» Work to complete
An exact transcription of the lines below, from the first through the one containing "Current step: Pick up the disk", is the only output wanted.

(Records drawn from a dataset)
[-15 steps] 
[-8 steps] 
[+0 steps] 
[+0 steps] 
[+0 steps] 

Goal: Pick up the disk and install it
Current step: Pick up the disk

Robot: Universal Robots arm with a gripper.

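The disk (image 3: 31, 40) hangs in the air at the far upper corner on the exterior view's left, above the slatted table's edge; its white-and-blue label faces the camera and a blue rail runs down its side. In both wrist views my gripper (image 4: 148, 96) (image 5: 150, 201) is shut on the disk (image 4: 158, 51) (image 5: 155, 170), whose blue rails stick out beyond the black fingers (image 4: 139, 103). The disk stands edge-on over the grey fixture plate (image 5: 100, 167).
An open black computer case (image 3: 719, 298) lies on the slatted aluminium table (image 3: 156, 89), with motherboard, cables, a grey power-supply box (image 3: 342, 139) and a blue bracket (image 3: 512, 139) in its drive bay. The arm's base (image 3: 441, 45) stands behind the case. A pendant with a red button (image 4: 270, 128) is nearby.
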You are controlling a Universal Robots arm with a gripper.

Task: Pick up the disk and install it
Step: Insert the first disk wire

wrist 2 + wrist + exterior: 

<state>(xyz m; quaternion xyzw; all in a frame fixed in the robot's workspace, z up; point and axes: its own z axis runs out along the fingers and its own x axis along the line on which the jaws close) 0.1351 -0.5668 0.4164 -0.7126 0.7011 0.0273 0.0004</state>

» Answer box
[-15 steps] 
[-8 steps] 
[+0 steps] 
[+0 steps] 
[+0 steps] 

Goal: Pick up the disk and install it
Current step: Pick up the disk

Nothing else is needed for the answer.